■ **ACTIVITY**: Locate, in the data below, the line that contains "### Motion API" and the line that contains "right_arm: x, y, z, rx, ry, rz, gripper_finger"; reproduce exactly those two lines and every line between them, nothing more.

─── MATERIAL SUPPLIED ───

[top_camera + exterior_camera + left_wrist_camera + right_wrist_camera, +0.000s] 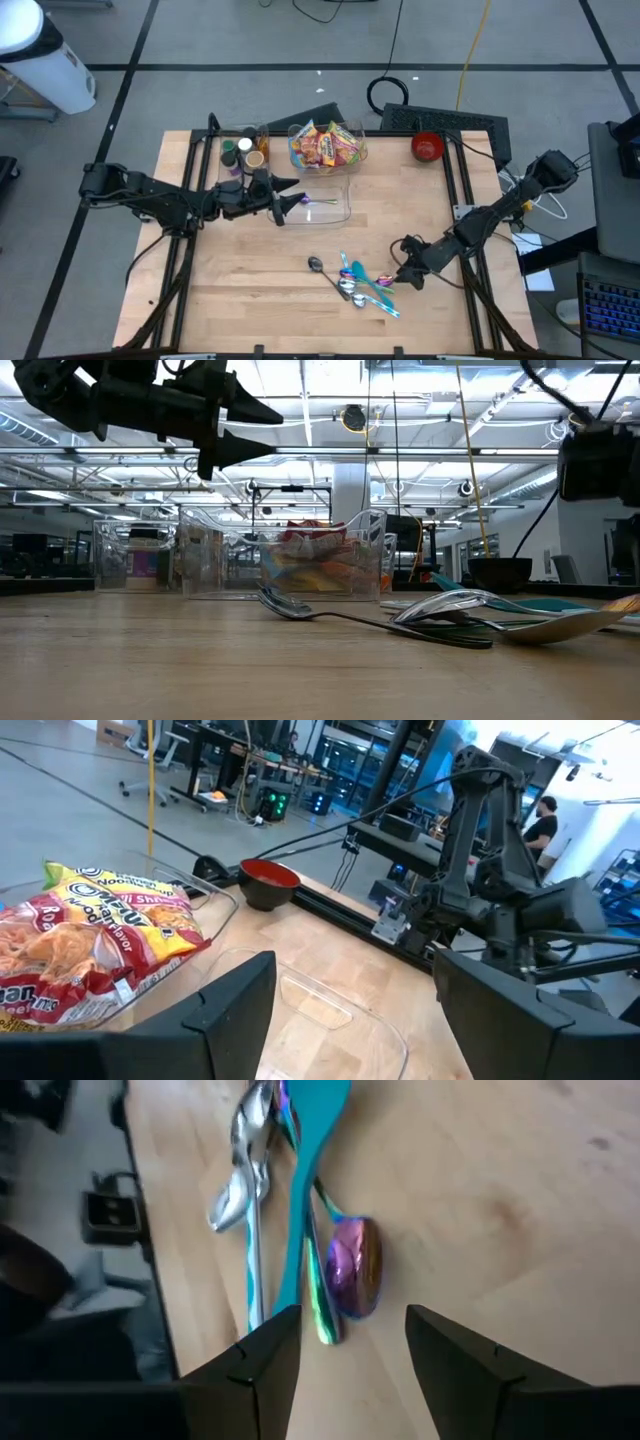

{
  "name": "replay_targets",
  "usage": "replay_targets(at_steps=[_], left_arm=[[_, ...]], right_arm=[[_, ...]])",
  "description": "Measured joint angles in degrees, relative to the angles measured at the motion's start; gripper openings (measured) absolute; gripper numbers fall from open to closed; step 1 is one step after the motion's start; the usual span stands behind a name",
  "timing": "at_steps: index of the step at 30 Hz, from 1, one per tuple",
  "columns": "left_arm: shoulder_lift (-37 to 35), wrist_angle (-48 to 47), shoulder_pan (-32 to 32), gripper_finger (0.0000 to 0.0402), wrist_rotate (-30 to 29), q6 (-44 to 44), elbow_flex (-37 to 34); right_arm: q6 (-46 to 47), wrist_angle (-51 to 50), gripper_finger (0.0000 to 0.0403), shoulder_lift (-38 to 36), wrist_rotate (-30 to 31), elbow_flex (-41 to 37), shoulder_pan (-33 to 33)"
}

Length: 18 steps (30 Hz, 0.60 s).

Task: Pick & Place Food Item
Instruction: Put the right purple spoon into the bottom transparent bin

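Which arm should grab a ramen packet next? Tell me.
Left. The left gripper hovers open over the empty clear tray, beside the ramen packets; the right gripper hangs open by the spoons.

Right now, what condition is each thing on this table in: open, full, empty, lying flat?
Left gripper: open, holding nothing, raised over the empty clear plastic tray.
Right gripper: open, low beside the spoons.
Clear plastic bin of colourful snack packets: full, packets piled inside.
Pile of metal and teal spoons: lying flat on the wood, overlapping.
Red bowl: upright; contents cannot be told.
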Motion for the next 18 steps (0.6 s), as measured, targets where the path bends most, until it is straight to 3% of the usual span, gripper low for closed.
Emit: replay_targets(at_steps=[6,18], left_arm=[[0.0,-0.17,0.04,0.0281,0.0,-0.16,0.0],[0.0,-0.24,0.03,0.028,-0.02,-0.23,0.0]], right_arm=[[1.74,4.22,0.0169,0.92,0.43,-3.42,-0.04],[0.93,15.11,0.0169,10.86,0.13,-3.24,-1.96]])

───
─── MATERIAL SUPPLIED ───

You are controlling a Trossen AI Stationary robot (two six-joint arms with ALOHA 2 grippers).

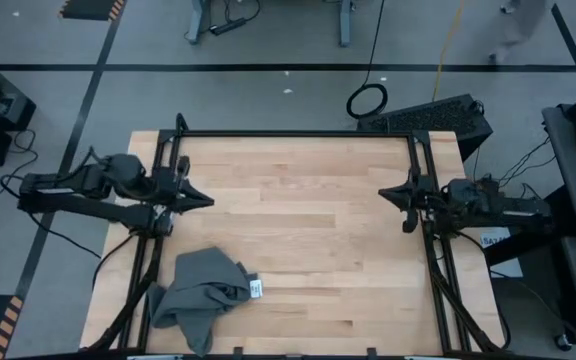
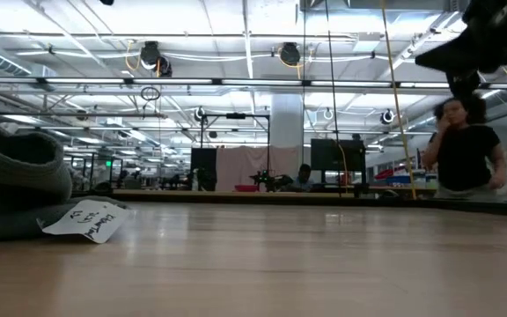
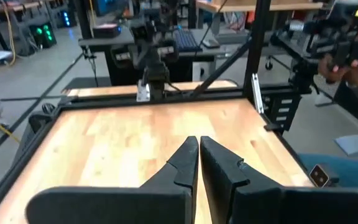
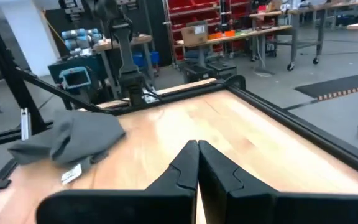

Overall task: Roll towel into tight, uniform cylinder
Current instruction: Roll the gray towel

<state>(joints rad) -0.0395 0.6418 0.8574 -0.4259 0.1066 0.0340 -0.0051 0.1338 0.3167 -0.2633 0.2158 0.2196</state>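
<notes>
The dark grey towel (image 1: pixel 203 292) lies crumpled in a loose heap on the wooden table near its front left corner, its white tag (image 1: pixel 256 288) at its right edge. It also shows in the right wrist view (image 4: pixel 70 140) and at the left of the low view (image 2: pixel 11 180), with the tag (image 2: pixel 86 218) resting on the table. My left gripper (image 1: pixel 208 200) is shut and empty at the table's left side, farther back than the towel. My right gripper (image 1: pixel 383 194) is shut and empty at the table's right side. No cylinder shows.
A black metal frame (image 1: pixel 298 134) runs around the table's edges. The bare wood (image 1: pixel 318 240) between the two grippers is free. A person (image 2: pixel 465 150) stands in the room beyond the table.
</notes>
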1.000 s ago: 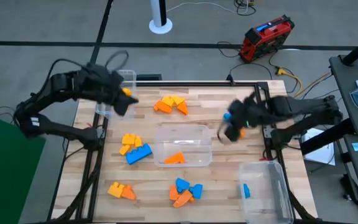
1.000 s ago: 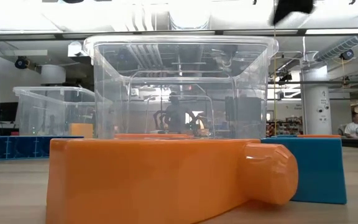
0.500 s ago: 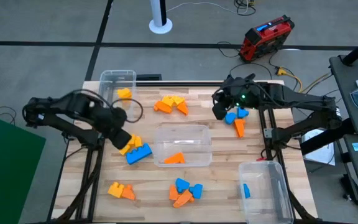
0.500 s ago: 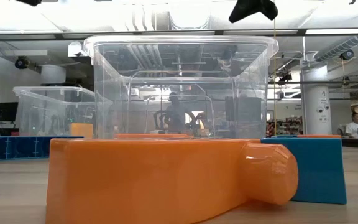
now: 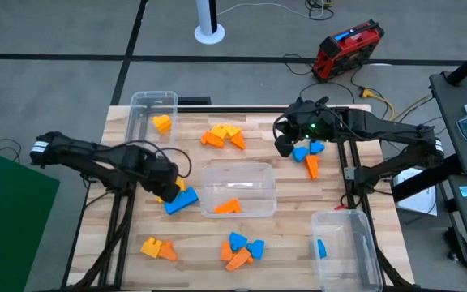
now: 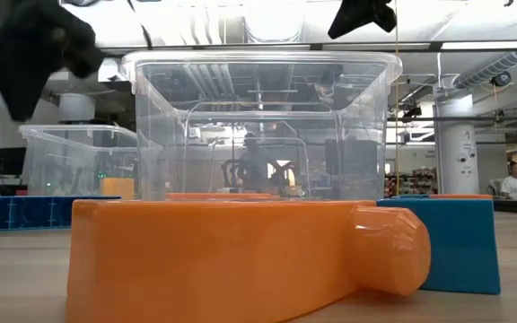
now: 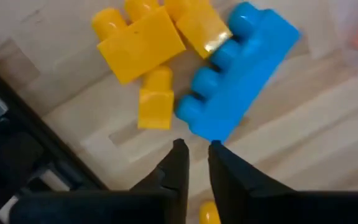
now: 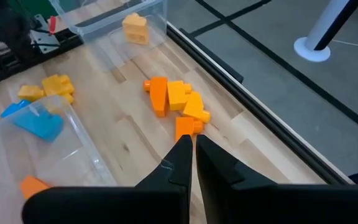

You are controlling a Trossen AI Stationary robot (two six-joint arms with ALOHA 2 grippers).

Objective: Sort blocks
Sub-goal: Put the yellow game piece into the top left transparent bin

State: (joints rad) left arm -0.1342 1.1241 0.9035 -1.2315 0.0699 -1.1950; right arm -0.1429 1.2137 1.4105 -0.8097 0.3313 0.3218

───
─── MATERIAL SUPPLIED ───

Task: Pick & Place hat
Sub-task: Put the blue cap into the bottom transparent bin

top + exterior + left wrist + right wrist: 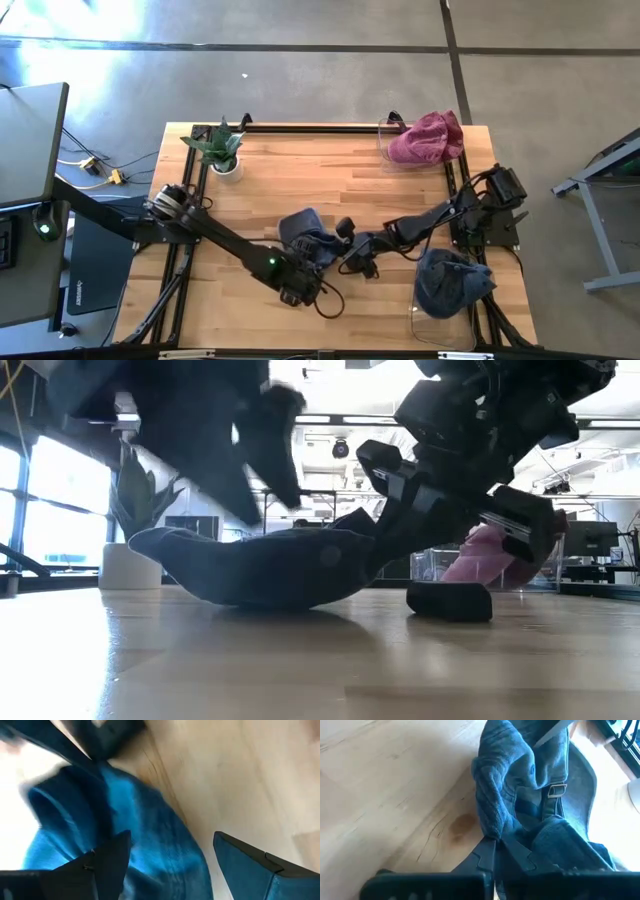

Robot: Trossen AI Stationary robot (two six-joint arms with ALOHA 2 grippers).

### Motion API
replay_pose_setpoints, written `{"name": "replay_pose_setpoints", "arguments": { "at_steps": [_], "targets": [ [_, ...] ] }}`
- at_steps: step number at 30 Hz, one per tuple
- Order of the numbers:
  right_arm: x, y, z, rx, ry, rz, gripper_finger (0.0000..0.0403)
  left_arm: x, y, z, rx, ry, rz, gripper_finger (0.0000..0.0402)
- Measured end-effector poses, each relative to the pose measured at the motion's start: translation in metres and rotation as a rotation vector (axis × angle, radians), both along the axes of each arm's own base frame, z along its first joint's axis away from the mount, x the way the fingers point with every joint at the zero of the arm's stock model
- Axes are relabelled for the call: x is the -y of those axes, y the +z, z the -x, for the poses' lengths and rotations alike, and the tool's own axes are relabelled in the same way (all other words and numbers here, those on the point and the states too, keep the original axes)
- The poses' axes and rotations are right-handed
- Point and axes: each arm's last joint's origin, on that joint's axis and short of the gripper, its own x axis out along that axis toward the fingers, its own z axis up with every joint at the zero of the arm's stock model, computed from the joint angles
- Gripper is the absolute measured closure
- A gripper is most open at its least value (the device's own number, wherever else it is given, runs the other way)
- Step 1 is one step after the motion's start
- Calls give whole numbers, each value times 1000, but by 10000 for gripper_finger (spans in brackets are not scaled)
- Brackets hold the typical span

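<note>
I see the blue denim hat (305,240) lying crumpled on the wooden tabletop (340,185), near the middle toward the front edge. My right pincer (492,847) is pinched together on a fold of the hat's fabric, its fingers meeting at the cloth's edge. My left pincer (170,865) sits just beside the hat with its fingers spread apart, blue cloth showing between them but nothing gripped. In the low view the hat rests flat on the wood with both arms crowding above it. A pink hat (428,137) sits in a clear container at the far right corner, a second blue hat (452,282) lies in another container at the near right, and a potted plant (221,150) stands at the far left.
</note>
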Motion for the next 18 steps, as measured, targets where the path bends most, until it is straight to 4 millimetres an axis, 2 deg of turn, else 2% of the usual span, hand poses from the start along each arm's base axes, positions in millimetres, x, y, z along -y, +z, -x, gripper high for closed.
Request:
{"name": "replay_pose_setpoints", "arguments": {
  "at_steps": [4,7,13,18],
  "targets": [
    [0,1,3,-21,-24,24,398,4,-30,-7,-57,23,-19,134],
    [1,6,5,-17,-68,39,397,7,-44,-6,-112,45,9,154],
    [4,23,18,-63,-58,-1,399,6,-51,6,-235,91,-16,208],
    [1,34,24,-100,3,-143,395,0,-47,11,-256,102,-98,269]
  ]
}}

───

■ **ANSWER TO THIS TASK**:
### Motion API
replay_pose_setpoints, written `{"name": "replay_pose_setpoints", "arguments": { "at_steps": [_], "targets": [ [_, ...] ] }}`
- at_steps: step number at 30 Hz, one per tuple
- Order of the numbers:
  right_arm: x, y, z, rx, ry, rz, gripper_finger (0.0000..0.0403)

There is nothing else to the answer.